Allberth is the result of a collaboration project involving the Finnish technology company Awake.AI and the Gothenburg Port Authority, announced earlier this year. Port Control – which receives all calls at the Port of Gothenburg – will be the first to use this new service, along with the safety and security coordinators at the Energy Terminal. External users will gradually be invited to link with the system in the future, the partners said.
“With Allberth we now have a berth planning tool that can make calls smarter, safer, and considerably more efficient for all concerned. And reduced emissions from the vessels are an obvious benefit in climate terms,” added Fredrik Rauer, Traffic Coordinator and Project Leader for Berth Planner at the Gothenburg Port Authority.
“We can now use the same tool to examine the safety parameters to determine whether a ship can moor at a specific berth, to position the ship, and to plan the time. We can also show external parties the calls that have been coordinated with the terminal and the calls for which we only have an approved vessel notification.”
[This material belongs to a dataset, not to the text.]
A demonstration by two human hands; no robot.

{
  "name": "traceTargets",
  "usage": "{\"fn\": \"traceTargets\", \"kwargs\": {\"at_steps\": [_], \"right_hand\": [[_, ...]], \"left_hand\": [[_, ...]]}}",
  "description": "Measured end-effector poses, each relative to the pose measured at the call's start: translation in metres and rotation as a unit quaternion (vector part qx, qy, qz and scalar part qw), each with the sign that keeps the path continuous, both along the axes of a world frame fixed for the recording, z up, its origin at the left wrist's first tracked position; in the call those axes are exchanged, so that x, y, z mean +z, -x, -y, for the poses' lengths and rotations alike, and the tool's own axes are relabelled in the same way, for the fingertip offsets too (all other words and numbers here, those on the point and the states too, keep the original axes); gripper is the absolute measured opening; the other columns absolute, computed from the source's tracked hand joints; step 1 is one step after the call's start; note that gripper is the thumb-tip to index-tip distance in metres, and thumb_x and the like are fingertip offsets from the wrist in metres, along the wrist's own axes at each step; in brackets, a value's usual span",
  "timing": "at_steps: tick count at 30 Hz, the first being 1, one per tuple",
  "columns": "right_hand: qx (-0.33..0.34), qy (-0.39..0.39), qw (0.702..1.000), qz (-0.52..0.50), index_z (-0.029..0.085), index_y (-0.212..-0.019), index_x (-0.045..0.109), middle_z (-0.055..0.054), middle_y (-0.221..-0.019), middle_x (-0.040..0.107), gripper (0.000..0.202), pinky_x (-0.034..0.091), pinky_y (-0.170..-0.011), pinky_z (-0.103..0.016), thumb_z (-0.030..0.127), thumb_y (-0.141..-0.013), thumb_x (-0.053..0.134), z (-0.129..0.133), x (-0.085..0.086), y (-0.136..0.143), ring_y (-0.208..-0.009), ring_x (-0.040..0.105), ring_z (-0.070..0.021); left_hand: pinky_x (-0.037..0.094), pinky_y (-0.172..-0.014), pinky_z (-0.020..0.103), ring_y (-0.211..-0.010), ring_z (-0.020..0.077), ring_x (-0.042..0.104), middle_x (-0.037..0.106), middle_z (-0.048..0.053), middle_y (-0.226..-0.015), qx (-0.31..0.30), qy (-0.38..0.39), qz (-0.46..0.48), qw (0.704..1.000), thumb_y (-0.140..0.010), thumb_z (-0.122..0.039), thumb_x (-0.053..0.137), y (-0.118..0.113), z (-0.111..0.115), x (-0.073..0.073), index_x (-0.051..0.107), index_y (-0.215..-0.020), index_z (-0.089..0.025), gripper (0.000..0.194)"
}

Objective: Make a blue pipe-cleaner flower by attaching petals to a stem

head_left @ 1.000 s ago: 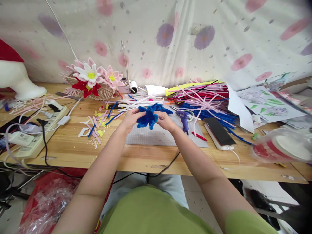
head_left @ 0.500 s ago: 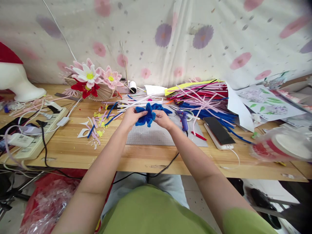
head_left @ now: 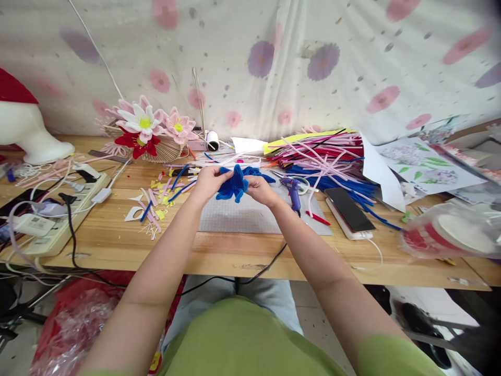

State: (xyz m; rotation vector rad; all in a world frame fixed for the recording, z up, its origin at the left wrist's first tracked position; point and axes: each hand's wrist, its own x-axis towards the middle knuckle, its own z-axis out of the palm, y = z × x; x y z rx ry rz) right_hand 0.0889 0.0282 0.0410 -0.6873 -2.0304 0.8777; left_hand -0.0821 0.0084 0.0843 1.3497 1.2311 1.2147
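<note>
A blue fuzzy flower (head_left: 235, 186), made of pipe cleaners, is held above the grey cutting mat (head_left: 250, 220). My left hand (head_left: 209, 184) pinches one of its petals from the left side. My right hand (head_left: 260, 190) is closed at the flower's right, its fingertips partly hidden behind the petals. More blue petals (head_left: 261, 174) show just beyond my right fingers; whether they join the held flower I cannot tell. To the right, a purple glue gun (head_left: 291, 192) lies on the mat beside a red-handled tool (head_left: 318, 218).
Pink, white and red fuzzy flowers (head_left: 144, 122) stand at the back left. Bundled pipe cleaners (head_left: 324, 154) spread behind the mat. A phone (head_left: 349, 210) lies at the right, near a bagged tub (head_left: 457, 232). Scraps (head_left: 156, 201) and a power strip (head_left: 74, 219) occupy the left.
The flower has turned in my hands, its petals now facing more to the right. My left hand has shifted slightly left. The whole view has moved a little.
</note>
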Motion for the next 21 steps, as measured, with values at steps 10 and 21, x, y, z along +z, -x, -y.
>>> {"fn": "traceTargets", "kwargs": {"at_steps": [10, 21], "right_hand": [[-0.155, -0.134, 0.977, 0.056, 0.017, -0.077, 0.069, -0.005, -0.078, 0.065, 0.019, 0.043, -0.071, -0.024, 0.017, -0.080, 0.049, 0.009, 0.005, -0.003, -0.075, 0.058, -0.0151], [-0.272, -0.154, 0.950, -0.020, 0.021, -0.072, 0.067, -0.003, -0.076, 0.067, 0.022, 0.046, -0.069, -0.026, 0.019, -0.082, 0.047, 0.019, -0.020, 0.011, -0.072, 0.059, -0.0153]], "left_hand": [[0.053, -0.061, 0.028, -0.062, 0.0142, 0.064, 0.069, 0.008, -0.076, -0.062, 0.224, 0.162, 0.959, -0.065, -0.032, 0.075, 0.023, 0.027, -0.012, 0.065, -0.078, -0.012, 0.026], [0.054, -0.057, 0.023, -0.059, 0.0127, 0.066, 0.069, 0.005, -0.069, -0.030, 0.244, 0.237, 0.940, -0.076, -0.015, 0.063, 0.003, 0.035, -0.025, 0.065, -0.078, -0.010, 0.006]]}}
“Without this status distinction, it will appear as if we have two or three moored vessels overlapping and an outsider would logically put this down to scheduling problems. With Allberth we can give mooring personnel, the ship’s agent, and the terminal the opportunity to act immediately on the information that we visualise in the application.”
Allberth will offer two-way integration, both for in-house use by berth planning personnel at the Port of Gothenburg and for external use by the various parties involved in calls. Traffic coordinators at Port Control, safety and security coordinators at the Energy Terminal, and the port’s production planners will now have a schematic overview at their disposal using the software.
The developers liken the application to a traditional school timetable, where a note is made of which ships are moored at the different berths. Using the map service, a time slot is chosen for a specific berth, allowing operatives to see which vessel is due to moor at a particular berth at a particular time.
Allberth will also provide status information updates to external parties, including pilots, personnel at the mooring company, and the ship’s agent, to improve accuracy and predictability throughout the stakeholder ecosystem.